National Review Online
Monday, August 04, 2025
‘How many people do you employ this month?” might sound
like the kind of question an employer can easily answer, but it’s not.
Especially for large businesses, the exact number of employees in a given month
is hard to pin down. The media report layoffs and hires in round numbers, but
for calculating total employment in the country, it really matters whether
“500” means 478 or 523, because those discrepancies multiplied across millions
of businesses make a huge difference.
The Bureau of Labor Statistics sends a survey to
employers each month to figure out how many people they employ, as part of the
jobs report. In the good old days before Covid, that survey had a response rate
of about 60 percent. From respondents’ guesses about how many people they
employ, the BLS had to guess about how many people are employed in this nation
of 340 million souls.
That’s a really hard job. The BLS employs some of the
best statisticians in the world, and they happen to be pretty good at it, often
getting within a tenth of a percent of the final workforce numbers.

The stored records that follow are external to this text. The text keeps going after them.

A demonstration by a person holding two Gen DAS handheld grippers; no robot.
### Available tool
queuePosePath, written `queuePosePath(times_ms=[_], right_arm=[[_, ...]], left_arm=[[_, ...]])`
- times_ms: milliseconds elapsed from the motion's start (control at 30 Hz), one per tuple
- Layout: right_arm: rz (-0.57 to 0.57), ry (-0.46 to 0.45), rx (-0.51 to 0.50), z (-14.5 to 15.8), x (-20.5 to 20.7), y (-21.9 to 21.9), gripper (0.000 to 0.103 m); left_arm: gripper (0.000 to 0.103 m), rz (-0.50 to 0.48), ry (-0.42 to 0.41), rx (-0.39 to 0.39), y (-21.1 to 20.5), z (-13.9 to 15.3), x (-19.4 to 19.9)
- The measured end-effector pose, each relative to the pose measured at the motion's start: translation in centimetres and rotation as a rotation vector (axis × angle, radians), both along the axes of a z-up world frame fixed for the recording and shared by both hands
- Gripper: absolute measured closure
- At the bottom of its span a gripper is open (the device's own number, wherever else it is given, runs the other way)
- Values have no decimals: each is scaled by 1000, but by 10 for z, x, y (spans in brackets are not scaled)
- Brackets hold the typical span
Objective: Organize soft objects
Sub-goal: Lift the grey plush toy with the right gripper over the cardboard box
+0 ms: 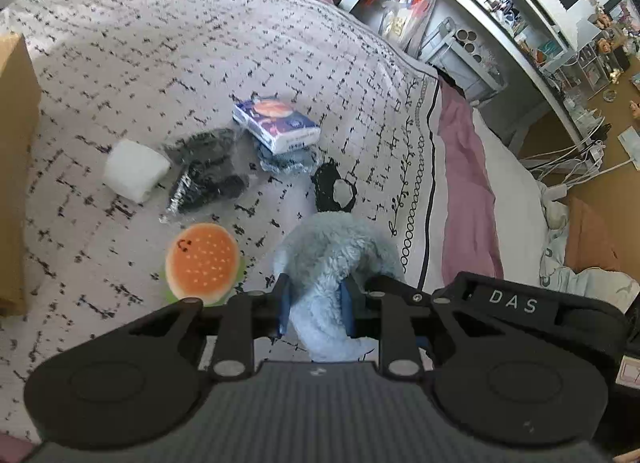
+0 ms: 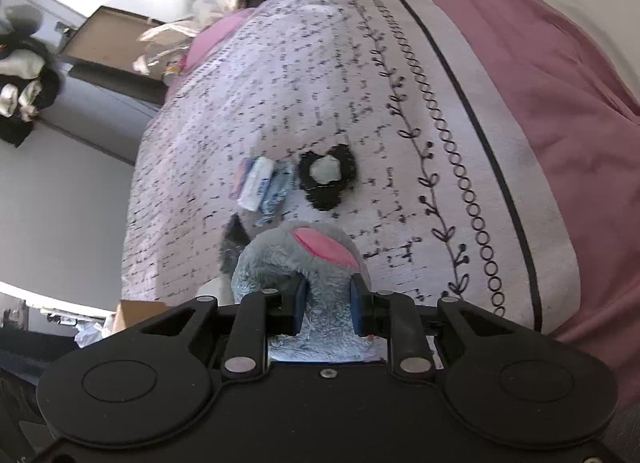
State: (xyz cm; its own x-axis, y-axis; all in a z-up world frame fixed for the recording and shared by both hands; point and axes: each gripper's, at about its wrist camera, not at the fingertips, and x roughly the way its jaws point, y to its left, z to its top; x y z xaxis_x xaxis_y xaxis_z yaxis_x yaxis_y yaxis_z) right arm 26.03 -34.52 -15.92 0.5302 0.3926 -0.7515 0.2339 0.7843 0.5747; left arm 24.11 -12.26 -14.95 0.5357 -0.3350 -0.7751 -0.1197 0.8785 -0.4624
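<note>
My left gripper (image 1: pixel 315 303) is shut on a fluffy blue-grey plush toy (image 1: pixel 336 251) and holds it over the bed. My right gripper (image 2: pixel 328 305) is shut on the same plush toy (image 2: pixel 280 263), near its ear with a pink lining (image 2: pixel 324 245). On the patterned blanket (image 1: pixel 200 43) lie a burger plush (image 1: pixel 203 261), a white foam block (image 1: pixel 134 169), a black item in a clear bag (image 1: pixel 208 173), a tissue pack (image 1: pixel 276 123) on a blue packet, and a black fuzzy piece with a pale centre (image 1: pixel 334 189). The fuzzy piece (image 2: pixel 328 175) and tissue pack (image 2: pixel 258 183) also show in the right wrist view.
A cardboard box (image 1: pixel 16 167) stands at the blanket's left edge. Pink bedding (image 1: pixel 468 183) runs along the right side of the bed. White shelves (image 1: pixel 500 15) crowded with small items stand beyond it. A box corner (image 2: pixel 140 309) shows low in the right wrist view.
</note>
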Motion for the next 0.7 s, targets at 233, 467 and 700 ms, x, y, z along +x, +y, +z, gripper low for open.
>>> queuePosePath(times_ms=[233,467,700], right_arm=[[95,-110,-25,20,-10,23,82],[192,-180,-18,37,-21,46,82],[269,-214,-33,62,-33,79,82]], left_arm=[[82,15,-57,36,17,23,-16],[82,52,-92,40,43,42,-35],[82,83,-114,38,74,63,-55]])
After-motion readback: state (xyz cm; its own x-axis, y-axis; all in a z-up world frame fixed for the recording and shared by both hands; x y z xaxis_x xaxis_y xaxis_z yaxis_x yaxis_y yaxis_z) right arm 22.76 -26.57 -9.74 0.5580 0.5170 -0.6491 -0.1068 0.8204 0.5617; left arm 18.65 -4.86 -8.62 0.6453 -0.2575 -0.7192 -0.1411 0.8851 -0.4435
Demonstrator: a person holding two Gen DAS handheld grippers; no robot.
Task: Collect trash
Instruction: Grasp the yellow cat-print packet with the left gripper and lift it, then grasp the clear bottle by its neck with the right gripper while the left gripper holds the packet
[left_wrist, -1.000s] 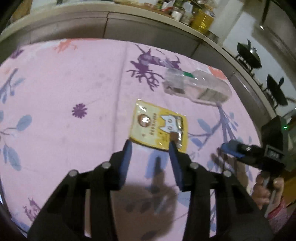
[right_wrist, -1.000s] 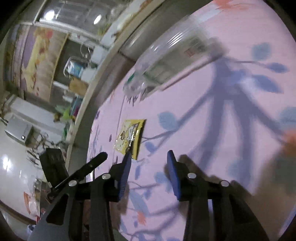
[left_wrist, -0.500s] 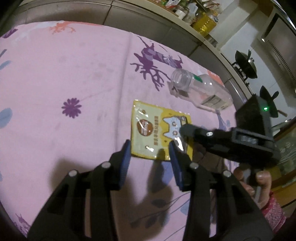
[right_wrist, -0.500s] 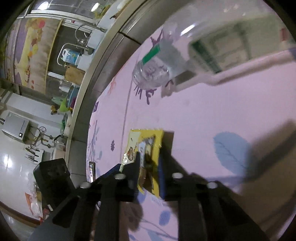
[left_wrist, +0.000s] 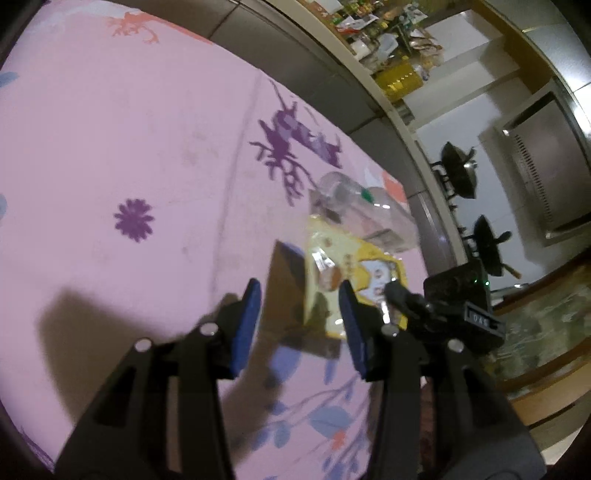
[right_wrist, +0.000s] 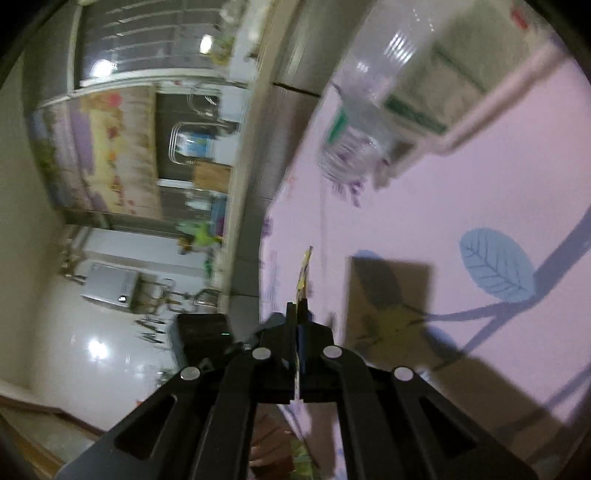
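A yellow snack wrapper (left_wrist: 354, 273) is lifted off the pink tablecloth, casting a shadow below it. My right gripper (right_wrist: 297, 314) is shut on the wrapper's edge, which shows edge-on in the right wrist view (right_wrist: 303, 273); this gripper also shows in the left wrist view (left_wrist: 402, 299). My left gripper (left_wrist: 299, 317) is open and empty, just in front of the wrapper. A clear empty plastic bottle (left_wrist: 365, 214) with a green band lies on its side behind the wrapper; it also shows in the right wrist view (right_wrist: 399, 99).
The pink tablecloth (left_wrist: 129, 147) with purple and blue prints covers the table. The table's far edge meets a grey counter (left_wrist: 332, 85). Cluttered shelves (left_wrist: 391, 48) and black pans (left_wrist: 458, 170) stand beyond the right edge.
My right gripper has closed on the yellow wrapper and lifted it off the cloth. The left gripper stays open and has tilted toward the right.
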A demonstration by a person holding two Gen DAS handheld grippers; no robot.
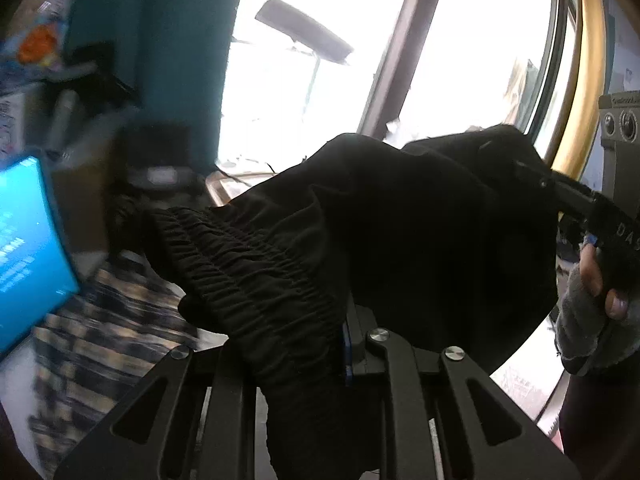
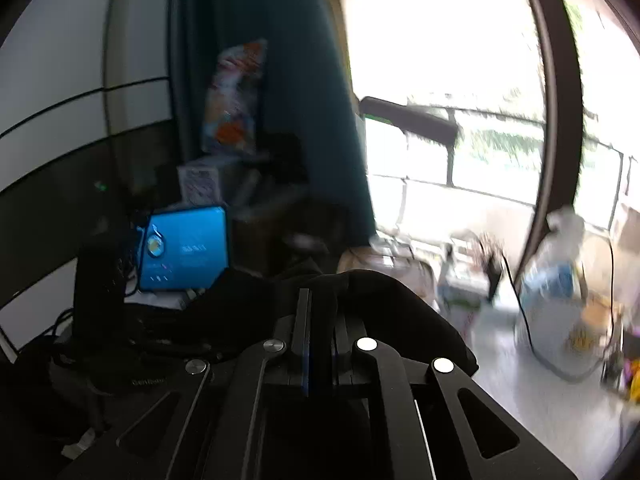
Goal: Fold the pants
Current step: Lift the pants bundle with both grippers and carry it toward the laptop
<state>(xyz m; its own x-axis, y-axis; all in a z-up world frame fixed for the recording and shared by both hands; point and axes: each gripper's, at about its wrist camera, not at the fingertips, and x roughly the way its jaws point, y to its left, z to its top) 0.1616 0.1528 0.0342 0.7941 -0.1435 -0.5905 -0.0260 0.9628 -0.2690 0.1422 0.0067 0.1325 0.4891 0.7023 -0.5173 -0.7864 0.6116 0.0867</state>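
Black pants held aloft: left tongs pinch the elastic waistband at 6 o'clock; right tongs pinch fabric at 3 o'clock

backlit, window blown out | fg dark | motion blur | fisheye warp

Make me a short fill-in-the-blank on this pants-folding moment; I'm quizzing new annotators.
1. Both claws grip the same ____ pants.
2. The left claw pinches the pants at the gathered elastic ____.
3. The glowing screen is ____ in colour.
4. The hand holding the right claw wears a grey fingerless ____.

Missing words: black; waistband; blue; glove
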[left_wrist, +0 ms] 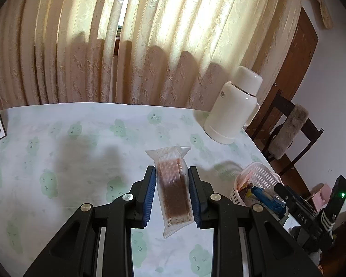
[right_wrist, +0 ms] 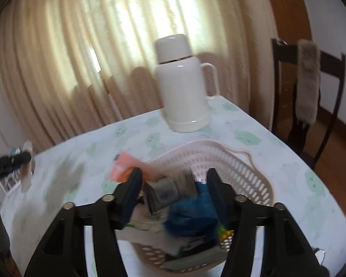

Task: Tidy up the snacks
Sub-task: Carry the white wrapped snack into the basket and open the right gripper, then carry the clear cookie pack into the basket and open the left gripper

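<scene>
While left gripper pinches wrapped snack bar above table, ready for binning, my right gripper hangs spread, empty, over pink basket of snacks.

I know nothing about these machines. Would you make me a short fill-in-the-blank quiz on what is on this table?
1. The left tongs grip a clear-wrapped brown ____.
2. The perforated pink plastic basket already holds several ____.
3. The tall white flask stands near the table's far ____.
4. The right tongs hover above the ____.

Missing words: snack bar; snacks; corner; basket
</scene>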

Then, Covid happened, and the establishment survey
response rate dropped like a rock. It hasn’t recovered and currently sits at 43
percent. What was already hard at a 60 percent response rate is now even
harder.
The problem of falling response rates has been well known
for years, even before Covid. “The quality of data from household surveys is in
decline,” said a paper published in the fall 2015 issue of the Journal of
Economic Perspectives, because “households have become increasingly less
likely to answer surveys at all” and “those that respond are less likely to
answer certain questions.”
Within government, Donald Trump’s appointee as BLS
commissioner, William Beach, has been a leader in calling for modernizing the
surveys that statistical agencies rely on. As commissioner from 2019 to 2023,
Beach asked Congress for several million dollars in funding — peanuts, in
federal budget terms — to redo the survey along the lines of other countries
such as the U.K., which now uses an online-first methodology. It never came to
be.
Beach organized a letter to Congress and the executive
branch signed by numerous statistical experts in February of this year
outlining the long-running problems statistical agencies have been facing.
Budgets have not kept up with costs that are out of the agencies’ control, and
staff who were doing vital work have been cut. Neither Congress nor the
administration took action.
Beach has called Trump’s firing of his successor, Erika
McEntarfer, “totally groundless,” and he’s correct. The issues with jobs
reporting are not about politics or McEntarfer’s competence. In fact, they are
exactly the kind of thing that an administration committed to technological
modernization and government efficiency should find to be in its wheelhouse. And
there’s no reason to think this particular jobs report was any more flawed than
any other.
McEntarfer was not standing in the way of this
modernization. Trump was mad about the jobs report, so he fired her.
He made this abundantly clear in a Truth Social post less
than an hour after the one announcing McEntarfer’s firing, where he called the
jobs numbers “rigged” against Republicans. So biased, apparently, that Vice
President Vance was referring to them approvingly on social media mere hours
beforehand.
There’s no consistent partisan bias at work here, as was
demonstrated last year when the same BLS that Trump said was pro-Democrat for
issuing downward revisions of earlier jobs reports under Biden issued the
weakest jobs report of the year right before the presidential election. The job
is hard when done well, and it’s been getting harder to do well.
Trump is now claiming the downward revisions of earlier
jobs reports under Trump are a sign of political bias, even though that
means it was initially making him look better. He says so because he
wants the Federal Reserve to cut interest rates, and weakening job performance
makes that more likely.
No one should have to take these tantrums seriously, but
firing the BLS commissioner is serious. The integrity of United States
statistics is important not just for the government, but for the private sector
as well. And these reports are relied upon around the world, not just in the
U.S. The goal should be to get them right, not make them more favorable to the
president.
Trump is shooting the messenger of bad economic news, not
unlike when China discontinues inconvenient data series that make the Communist
Party look bad. The BLS will continue to do its work, but now under a justified
cloud of speculation that it is manipulating data to avoid Trump’s wrath. And
the economy itself is what it is, no matter how the statistics are reported.